• **Activity**
Nothing but a full, exact copy of the data is needed.

• **Stored data**

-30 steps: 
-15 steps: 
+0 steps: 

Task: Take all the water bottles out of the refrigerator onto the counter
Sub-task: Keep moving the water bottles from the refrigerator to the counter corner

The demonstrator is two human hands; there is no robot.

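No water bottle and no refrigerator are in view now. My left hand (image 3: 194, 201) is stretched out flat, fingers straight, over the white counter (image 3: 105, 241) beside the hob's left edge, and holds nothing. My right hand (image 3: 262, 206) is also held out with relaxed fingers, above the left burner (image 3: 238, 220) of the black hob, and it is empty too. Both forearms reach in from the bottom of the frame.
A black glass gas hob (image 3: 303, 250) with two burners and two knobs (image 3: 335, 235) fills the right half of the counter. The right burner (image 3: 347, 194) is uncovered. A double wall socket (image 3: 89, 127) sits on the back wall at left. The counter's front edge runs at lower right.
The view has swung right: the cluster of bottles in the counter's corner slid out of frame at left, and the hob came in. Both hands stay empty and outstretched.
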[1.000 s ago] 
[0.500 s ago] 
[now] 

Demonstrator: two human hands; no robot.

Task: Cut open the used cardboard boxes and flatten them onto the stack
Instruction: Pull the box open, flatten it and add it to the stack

• **Output of the task**
-30 steps: 
-15 steps: 
+0 steps: 

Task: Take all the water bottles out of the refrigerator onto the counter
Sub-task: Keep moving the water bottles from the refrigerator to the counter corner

The demonstrator is two human hands; there is no robot.

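No water bottle and no refrigerator are in view now. My left hand (image 3: 194, 201) is stretched out flat, fingers straight, over the white counter (image 3: 105, 241) beside the hob's left edge, and holds nothing. My right hand (image 3: 262, 206) is also held out with relaxed fingers, above the left burner (image 3: 238, 220) of the black hob, and it is empty too. Both forearms reach in from the bottom of the frame.
A black glass gas hob (image 3: 303, 250) with two burners and two knobs (image 3: 335, 235) fills the right half of the counter. The right burner (image 3: 347, 194) is uncovered. A double wall socket (image 3: 89, 127) sits on the back wall at left. The counter's front edge runs at lower right.
The view has swung right: the cluster of bottles in the counter's corner slid out of frame at left, and the hob came in. Both hands stay empty and outstretched.
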[1.000 s ago] 
[0.500 s ago] 
[now] 

Demonstrator: two human hands; no robot.

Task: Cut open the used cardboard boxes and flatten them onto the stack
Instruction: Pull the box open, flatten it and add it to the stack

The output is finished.